Please restate the data word for word.

*-*-*

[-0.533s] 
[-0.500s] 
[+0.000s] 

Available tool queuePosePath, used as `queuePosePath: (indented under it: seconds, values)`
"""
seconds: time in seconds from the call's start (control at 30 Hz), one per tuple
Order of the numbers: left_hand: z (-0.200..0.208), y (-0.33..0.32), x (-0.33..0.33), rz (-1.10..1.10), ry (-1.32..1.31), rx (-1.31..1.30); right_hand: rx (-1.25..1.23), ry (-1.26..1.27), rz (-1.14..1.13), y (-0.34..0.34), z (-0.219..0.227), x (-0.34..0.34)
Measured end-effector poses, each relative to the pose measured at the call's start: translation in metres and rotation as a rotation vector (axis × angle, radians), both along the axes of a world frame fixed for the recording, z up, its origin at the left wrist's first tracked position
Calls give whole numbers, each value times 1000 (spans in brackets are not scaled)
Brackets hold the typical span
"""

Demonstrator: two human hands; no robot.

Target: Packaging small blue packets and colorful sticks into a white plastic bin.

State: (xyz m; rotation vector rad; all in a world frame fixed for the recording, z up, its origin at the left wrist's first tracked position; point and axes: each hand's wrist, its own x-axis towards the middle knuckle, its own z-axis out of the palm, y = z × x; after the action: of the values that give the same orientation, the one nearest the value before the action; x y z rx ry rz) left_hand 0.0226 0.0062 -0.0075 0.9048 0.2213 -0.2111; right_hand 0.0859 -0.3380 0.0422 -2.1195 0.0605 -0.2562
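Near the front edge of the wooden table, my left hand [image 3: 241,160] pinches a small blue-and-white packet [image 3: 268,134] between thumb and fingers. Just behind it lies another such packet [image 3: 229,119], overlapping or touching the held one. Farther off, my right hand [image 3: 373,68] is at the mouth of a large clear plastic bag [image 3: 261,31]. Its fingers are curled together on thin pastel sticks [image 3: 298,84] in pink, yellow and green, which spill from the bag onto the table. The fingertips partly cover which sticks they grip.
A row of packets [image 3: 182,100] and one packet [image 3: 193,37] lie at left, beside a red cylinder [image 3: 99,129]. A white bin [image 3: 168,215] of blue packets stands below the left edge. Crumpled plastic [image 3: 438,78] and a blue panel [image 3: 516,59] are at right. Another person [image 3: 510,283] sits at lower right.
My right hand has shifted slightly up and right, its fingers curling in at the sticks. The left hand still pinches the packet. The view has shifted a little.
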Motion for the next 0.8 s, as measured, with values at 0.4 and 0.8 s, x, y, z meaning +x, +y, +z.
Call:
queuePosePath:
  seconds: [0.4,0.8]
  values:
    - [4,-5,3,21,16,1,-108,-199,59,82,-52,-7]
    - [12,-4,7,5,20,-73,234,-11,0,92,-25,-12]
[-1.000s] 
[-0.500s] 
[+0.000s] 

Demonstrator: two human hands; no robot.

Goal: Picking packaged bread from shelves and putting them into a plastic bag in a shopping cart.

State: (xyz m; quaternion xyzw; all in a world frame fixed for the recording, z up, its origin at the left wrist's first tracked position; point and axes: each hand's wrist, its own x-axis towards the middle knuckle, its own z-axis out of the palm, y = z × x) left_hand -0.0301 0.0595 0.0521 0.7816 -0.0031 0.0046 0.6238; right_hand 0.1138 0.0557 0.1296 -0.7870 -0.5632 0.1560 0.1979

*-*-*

- **Completed exercise**
[-0.533s] 
[-0.500s] 
[+0.000s] 

Available tool queuePosePath, used as `queuePosePath: (indented under it: seconds, values)`
"""
seconds: time in seconds from the call's start (control at 30 Hz), one per tuple
Order of the numbers: left_hand: z (-0.200..0.208), y (-0.33..0.32), x (-0.33..0.33), rz (-1.10..1.10), ry (-1.32..1.31), rx (-1.31..1.30); right_hand: rx (-1.25..1.23), ry (-1.26..1.27), rz (-1.14..1.13), y (-0.34..0.34), z (-0.219..0.227), x (-0.34..0.34)
Measured end-effector poses, each relative to the pose measured at the call's start: translation in metres and rotation as a rotation vector (axis × angle, radians), both along the axes of a world frame fixed for the recording, z up, its origin at the left wrist's first tracked position
Calls give whole numbers, each value times 1000 (spans in brackets are not scaled)
Brackets hold the typical span
"""

Demonstrator: two human hands; no robot.

Target: Packaging small blue packets and colorful sticks into a white plastic bin.

State: (xyz m; rotation vector rad; all in a world frame fixed for the recording, z up, its origin at the left wrist's first tracked position; point and axes: each hand's wrist, its own x-axis towards the middle knuckle, its own z-axis out of the palm, y = z × x; after the action: of the values that give the same orientation, the one nearest the value before the action; x y z rx ry rz) left_hand 0.0226 0.0062 -0.0075 0.9048 0.2213 -0.2111; right_hand 0.0859 -0.3380 0.0422 -2.1195 0.0605 -0.2562
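Near the front edge of the wooden table, my left hand [image 3: 241,160] pinches a small blue-and-white packet [image 3: 268,134] between thumb and fingers. Just behind it lies another such packet [image 3: 229,119], overlapping or touching the held one. Farther off, my right hand [image 3: 373,68] is at the mouth of a large clear plastic bag [image 3: 261,31]. Its fingers are curled together on thin pastel sticks [image 3: 298,84] in pink, yellow and green, which spill from the bag onto the table. The fingertips partly cover which sticks they grip.
A row of packets [image 3: 182,100] and one packet [image 3: 193,37] lie at left, beside a red cylinder [image 3: 99,129]. A white bin [image 3: 168,215] of blue packets stands below the left edge. Crumpled plastic [image 3: 438,78] and a blue panel [image 3: 516,59] are at right. Another person [image 3: 510,283] sits at lower right.
My right hand has shifted slightly up and right, its fingers curling in at the sticks. The left hand still pinches the packet. The view has shifted a little.
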Motion for the next 0.8 s, as measured, with values at 0.4 and 0.8 s, x, y, z meaning +x, +y, +z.
Call:
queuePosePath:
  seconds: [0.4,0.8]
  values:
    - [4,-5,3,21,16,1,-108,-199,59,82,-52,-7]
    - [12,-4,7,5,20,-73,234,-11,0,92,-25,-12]
[-1.000s] 
[-0.500s] 
[+0.000s] 

Demonstrator: two human hands; no robot.

Goal: Picking packaged bread from shelves and putting them into a plastic bag in a shopping cart.

State: (xyz m; quaternion xyzw; all in a world frame fixed for the recording, z up, its origin at the left wrist's first tracked position; point and axes: each hand's wrist, its own x-axis towards the middle knuckle, its own z-axis out of the palm, y = z × x) left_hand -0.0301 0.0595 0.0521 0.7816 -0.0031 0.0046 0.6238; right_hand 0.1138 0.0557 0.1296 -0.7870 -0.5632 0.1560 0.1979

The requested output has been fully supplied.